[THE DATA Boundary: Start]

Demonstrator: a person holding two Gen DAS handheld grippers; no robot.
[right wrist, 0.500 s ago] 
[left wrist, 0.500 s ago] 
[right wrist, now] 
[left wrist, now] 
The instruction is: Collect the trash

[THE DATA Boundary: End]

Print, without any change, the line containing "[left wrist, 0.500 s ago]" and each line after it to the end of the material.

[left wrist, 0.500 s ago] 
[right wrist, now] 
[left wrist, now] 
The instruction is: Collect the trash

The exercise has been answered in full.